All that should come back is the lines of the data below from the one containing "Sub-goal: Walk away" to the one containing "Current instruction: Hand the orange", inclusive, exactly as they stand.

◆ Supplied information:
——————————
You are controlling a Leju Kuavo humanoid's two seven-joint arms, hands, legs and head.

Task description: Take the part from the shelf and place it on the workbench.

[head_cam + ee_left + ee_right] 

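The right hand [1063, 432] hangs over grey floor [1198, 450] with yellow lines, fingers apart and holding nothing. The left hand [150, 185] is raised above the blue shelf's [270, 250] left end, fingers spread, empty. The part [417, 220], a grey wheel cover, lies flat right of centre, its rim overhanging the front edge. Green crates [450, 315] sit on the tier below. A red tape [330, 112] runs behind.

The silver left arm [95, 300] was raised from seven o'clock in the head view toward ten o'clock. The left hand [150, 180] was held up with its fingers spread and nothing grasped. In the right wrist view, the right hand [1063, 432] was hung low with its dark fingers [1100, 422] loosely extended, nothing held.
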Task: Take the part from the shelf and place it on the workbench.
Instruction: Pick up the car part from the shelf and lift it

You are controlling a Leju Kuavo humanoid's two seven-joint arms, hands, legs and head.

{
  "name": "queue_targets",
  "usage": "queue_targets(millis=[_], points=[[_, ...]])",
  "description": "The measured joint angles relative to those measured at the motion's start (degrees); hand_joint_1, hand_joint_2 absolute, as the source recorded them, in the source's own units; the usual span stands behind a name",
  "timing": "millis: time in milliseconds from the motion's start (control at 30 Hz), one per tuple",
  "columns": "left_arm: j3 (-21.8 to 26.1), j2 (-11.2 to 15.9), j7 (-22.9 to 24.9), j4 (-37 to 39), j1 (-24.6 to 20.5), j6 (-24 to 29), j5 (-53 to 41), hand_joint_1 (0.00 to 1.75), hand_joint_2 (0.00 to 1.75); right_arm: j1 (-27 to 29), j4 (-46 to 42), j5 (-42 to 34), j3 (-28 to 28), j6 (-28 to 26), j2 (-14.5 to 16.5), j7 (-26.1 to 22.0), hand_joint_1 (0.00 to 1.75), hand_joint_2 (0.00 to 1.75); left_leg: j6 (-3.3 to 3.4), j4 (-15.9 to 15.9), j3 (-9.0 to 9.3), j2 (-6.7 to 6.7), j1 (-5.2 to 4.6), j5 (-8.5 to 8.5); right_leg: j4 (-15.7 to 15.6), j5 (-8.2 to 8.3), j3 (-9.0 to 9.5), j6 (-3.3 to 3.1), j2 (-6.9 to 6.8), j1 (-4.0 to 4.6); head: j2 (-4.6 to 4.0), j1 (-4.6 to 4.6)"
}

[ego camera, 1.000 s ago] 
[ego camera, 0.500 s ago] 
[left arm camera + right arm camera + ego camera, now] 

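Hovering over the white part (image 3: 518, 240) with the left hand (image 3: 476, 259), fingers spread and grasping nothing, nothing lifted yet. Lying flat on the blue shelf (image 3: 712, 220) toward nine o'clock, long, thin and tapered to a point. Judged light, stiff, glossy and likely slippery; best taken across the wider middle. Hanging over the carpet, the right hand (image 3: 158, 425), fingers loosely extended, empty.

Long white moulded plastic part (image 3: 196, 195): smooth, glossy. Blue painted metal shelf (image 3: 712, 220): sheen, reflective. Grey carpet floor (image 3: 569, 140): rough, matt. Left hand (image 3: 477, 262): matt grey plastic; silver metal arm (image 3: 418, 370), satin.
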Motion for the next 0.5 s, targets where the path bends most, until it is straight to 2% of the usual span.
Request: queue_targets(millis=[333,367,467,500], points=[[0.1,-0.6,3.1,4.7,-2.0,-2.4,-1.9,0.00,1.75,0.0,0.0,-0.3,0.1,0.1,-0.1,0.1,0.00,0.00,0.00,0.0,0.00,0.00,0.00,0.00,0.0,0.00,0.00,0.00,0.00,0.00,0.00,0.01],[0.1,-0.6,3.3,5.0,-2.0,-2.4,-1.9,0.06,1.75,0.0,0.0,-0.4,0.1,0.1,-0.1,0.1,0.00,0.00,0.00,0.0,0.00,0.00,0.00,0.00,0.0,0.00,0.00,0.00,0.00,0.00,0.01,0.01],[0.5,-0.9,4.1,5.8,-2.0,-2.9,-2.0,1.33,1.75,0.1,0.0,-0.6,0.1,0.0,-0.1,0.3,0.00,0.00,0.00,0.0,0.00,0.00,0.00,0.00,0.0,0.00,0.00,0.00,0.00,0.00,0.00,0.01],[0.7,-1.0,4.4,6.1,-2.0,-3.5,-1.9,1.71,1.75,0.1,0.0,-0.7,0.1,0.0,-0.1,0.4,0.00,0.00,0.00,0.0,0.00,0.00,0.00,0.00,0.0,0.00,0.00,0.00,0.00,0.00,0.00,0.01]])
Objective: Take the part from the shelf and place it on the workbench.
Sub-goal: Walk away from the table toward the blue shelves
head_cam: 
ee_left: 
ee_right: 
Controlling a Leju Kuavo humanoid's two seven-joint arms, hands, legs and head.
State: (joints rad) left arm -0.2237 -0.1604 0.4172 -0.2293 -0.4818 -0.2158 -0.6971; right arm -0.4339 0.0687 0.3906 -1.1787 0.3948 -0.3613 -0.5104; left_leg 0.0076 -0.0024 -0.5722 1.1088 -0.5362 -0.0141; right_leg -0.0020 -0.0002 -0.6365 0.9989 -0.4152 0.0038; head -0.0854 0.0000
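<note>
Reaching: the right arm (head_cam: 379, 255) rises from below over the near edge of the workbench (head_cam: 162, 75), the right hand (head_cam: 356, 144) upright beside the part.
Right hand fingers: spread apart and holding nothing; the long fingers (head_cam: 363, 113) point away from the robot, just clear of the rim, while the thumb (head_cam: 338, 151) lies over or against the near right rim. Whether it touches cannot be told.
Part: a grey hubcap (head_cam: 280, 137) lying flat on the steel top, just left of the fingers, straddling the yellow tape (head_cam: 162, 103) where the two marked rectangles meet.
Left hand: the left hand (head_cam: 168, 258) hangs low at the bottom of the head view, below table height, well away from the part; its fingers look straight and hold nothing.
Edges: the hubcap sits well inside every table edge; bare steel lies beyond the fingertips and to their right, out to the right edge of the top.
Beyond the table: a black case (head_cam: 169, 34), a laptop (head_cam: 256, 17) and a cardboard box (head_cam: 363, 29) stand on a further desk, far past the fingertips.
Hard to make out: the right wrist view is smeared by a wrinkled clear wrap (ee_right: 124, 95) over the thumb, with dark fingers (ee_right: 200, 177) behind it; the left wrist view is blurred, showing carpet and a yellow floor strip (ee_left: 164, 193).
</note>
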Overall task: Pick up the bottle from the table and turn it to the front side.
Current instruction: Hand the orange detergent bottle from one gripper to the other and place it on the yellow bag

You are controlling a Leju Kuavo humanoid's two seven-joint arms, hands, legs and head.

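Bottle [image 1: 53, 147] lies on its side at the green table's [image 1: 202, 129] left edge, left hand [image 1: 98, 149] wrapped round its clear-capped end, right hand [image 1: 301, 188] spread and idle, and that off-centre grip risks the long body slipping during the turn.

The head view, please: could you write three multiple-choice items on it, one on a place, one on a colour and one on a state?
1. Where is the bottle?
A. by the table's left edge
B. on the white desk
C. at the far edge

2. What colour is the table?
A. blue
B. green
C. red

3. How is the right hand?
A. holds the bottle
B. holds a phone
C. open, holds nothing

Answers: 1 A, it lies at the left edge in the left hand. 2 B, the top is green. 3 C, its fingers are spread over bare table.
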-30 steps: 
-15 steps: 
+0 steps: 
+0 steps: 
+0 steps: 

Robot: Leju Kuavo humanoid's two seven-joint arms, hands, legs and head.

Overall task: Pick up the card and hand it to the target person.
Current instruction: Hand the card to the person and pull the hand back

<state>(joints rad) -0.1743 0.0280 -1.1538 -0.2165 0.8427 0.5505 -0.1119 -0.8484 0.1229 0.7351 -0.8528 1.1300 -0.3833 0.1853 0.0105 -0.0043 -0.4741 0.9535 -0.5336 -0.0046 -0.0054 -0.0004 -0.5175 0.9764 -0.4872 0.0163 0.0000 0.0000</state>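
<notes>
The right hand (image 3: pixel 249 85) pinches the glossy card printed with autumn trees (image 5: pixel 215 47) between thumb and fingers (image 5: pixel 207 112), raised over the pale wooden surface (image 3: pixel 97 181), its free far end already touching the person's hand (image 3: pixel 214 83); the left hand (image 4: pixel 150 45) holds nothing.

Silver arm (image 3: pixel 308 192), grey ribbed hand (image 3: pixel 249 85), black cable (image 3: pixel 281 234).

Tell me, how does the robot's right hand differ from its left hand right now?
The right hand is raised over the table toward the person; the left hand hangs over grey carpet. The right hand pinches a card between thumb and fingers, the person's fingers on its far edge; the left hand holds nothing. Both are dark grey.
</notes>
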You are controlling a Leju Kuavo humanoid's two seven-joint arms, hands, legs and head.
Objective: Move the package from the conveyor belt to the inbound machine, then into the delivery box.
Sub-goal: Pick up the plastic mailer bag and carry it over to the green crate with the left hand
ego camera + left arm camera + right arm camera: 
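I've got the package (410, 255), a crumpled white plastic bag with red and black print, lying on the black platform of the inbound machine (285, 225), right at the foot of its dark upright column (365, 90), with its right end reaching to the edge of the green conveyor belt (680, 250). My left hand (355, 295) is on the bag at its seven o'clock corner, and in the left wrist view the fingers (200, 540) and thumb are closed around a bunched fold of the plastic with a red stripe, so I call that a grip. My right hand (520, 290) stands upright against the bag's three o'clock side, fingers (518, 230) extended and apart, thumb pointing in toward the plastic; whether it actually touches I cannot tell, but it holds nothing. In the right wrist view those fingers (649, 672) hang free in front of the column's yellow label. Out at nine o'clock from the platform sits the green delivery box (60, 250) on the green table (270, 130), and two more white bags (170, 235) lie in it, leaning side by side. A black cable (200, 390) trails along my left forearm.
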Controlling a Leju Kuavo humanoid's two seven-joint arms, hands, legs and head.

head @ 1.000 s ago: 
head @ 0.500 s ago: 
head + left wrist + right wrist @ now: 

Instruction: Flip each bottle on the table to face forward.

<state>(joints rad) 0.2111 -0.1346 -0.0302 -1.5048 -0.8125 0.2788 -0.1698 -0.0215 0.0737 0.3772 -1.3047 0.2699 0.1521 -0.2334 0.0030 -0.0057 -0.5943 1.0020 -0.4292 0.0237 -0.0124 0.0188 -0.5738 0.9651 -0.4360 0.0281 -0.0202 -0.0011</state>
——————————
◆ Solution:
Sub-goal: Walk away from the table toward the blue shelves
head_cam: 
ee_left: 
ee_right: 
Controlling a Leju Kuavo humanoid's two seven-joint arms, hands, legs and head.
State: (joints rad) left arm -0.2237 -0.1604 0.4172 -0.2293 -0.4818 -0.2158 -0.6971; right arm -0.4339 0.0687 0.3906 -1.1787 0.3948 -0.3613 -0.5104; left_leg 0.0076 -0.0024 -0.5722 1.1088 -0.5362 -0.0141; right_leg -0.0020 -0.0002 -0.6365 0.9989 -0.4152 0.0038; head -0.0854 0.0000
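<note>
Reaching: the right arm (head_cam: 379, 255) rises from below over the near edge of the workbench (head_cam: 162, 75), the right hand (head_cam: 356, 144) upright beside the part.
Right hand fingers: spread apart and holding nothing; the long fingers (head_cam: 363, 113) point away from the robot, just clear of the rim, while the thumb (head_cam: 338, 151) lies over or against the near right rim. Whether it touches cannot be told.
Part: a grey hubcap (head_cam: 280, 137) lying flat on the steel top, just left of the fingers, straddling the yellow tape (head_cam: 162, 103) where the two marked rectangles meet.
Left hand: the left hand (head_cam: 168, 258) hangs low at the bottom of the head view, below table height, well away from the part; its fingers look straight and hold nothing.
Edges: the hubcap sits well inside every table edge; bare steel lies beyond the fingertips and to their right, out to the right edge of the top.
Beyond the table: a black case (head_cam: 169, 34), a laptop (head_cam: 256, 17) and a cardboard box (head_cam: 363, 29) stand on a further desk, far past the fingertips.
Hard to make out: the right wrist view is smeared by a wrinkled clear wrap (ee_right: 124, 95) over the thumb, with dark fingers (ee_right: 200, 177) behind it; the left wrist view is blurred, showing carpet and a yellow floor strip (ee_left: 164, 193).
</note>
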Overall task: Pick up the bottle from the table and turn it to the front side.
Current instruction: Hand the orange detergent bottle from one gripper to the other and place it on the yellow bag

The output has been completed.